Булгаков открыл сейф, достал цифровой фотоаппарат и бланк какого-то документа, изготовленного на ксероксе. Предложил мне встать к стенке. Хорошо, хоть не спиной. Прицелился и нажал спуск… Вспышка.
— Вообще-то фотографировать разрешено только с моего согласия. Права человека!
— Заткнись… Встань в профиль.
Спорить смысла не было. Повернулся. Состроил героическую рожу. Угрюмов-хан перед походом на Русь.
— Садись. — Булгаков убрал «мыльницу» в сейф и положил перед собой бланк. Заполнил шапку — мою фамилию и прочее. Позор! На дворе двадцать первый век, а сотрудник российской милиции от руки заполняет какие-то бланки вместо того, чтобы воспользоваться услугами Microsoft.
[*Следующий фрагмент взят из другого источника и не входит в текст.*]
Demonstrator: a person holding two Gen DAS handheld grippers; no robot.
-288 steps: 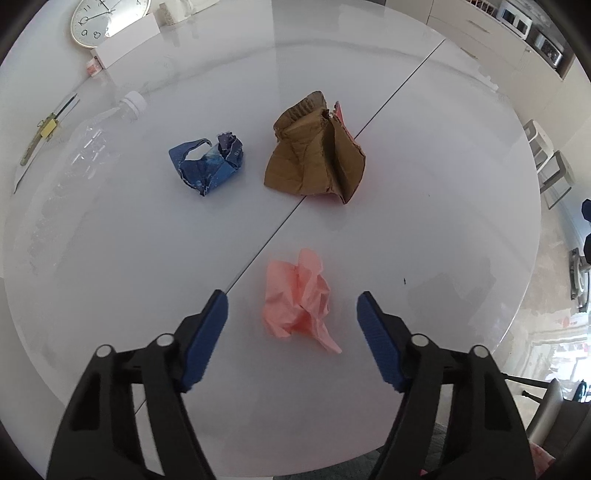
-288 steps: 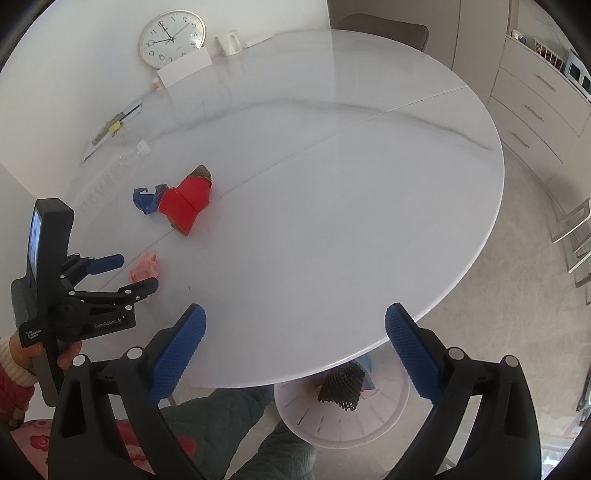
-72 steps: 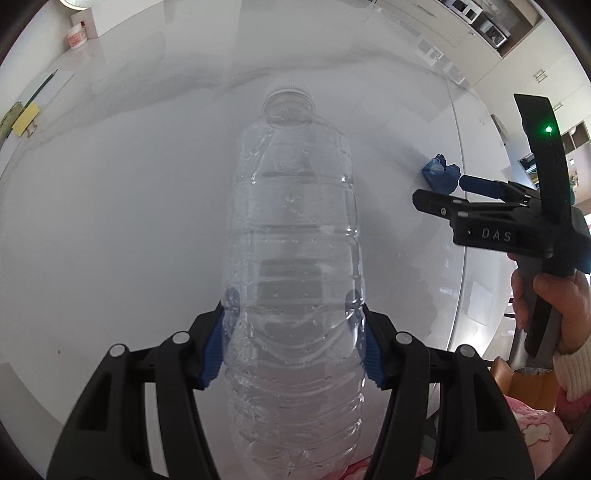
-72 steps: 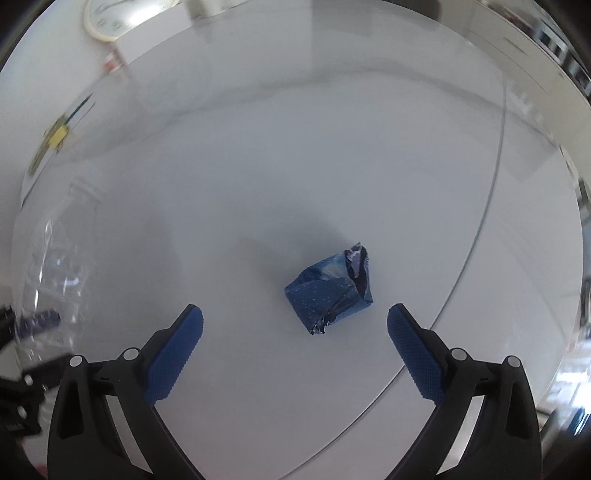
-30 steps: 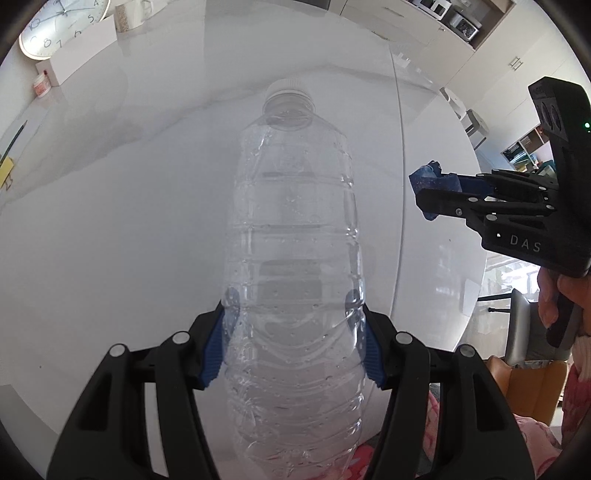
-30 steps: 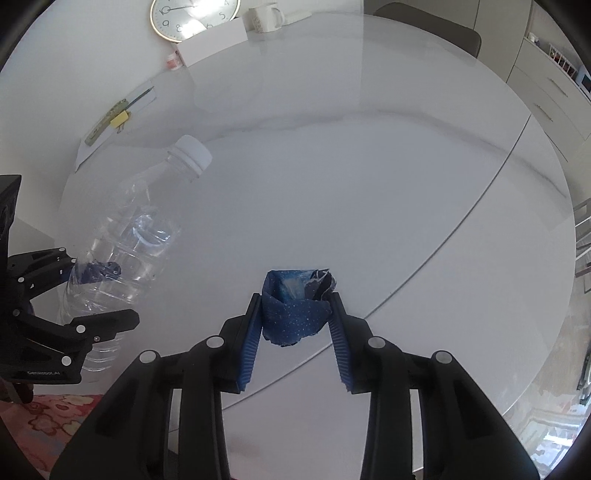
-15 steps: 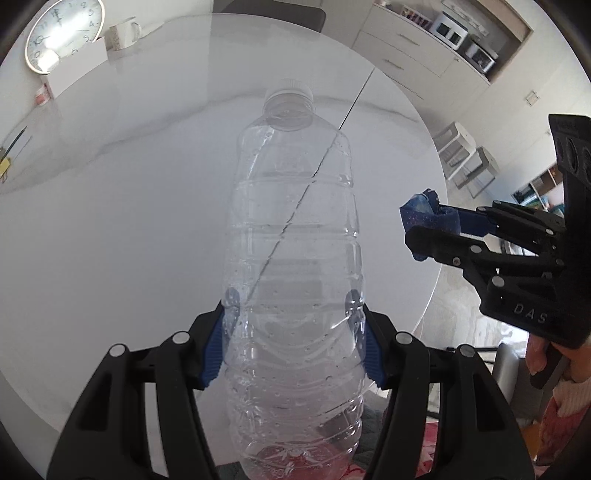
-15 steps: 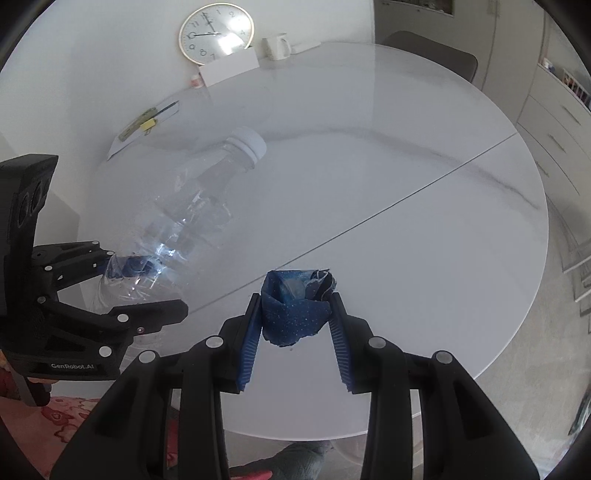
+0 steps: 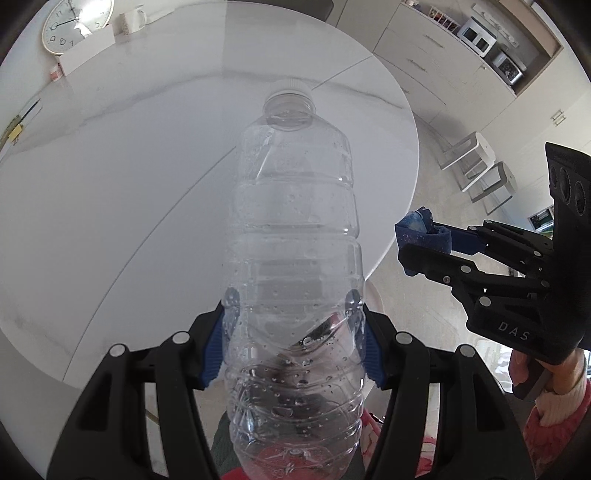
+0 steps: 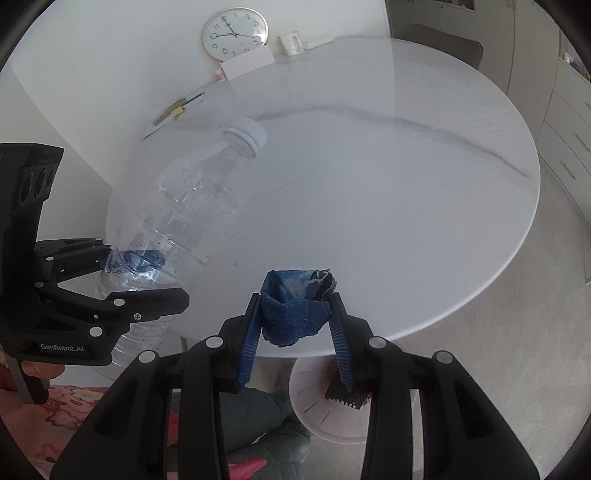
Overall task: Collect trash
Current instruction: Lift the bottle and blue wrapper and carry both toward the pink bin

Когда он занес ручку-дубинку над графой «место рождения», зазвенел местный телефонный аппарат времен Берии.
— Да… Понял! Лечу!
Булгаков выдернул из сейфа пистолет, повернул ключ, выскочил из-за стола, положил бланк передо мной.
— Так, заполни сам, здесь ничего сложного. Оставишь на столе, дверь захлопнешь… Да… Ты, кажется, обещал помочь. Я очень надеюсь. Вот мой телефон. Не потеряй.
Он бросил на стол визитку с номером служебного телефона и исчез за дверью, оставив меня наедине с иконой святого Феликса.
Наверно, случилось что-то волшебное, раз он сорвался так быстро и даже не выгнал меня из кабинета. Очень неразумно. Ладно, я человек порядочный, хоть и судимый, но на моем месте мог бы оказаться проходимец или просто ворюга. А в милицейском кабинете всегда есть чем поживиться. Не столько в материальном плане, сколько в познавательном. Хотя…
Я окинул кабинет заинтересованным взглядом. Сейф, стол и пара стульев. На вешалке милицейская форма. Сейф закрыт, остается стол.
Я пересел на место хозяина, выдвинул ящик. Никаких отрезанных пальцев или изъятых брюликов. Кипятильник, стакан, лейтенантский погон, сборник застольных песен «За милых дам!», замусоленный уголовный кодекс и старый журнал «Вокруг смеха».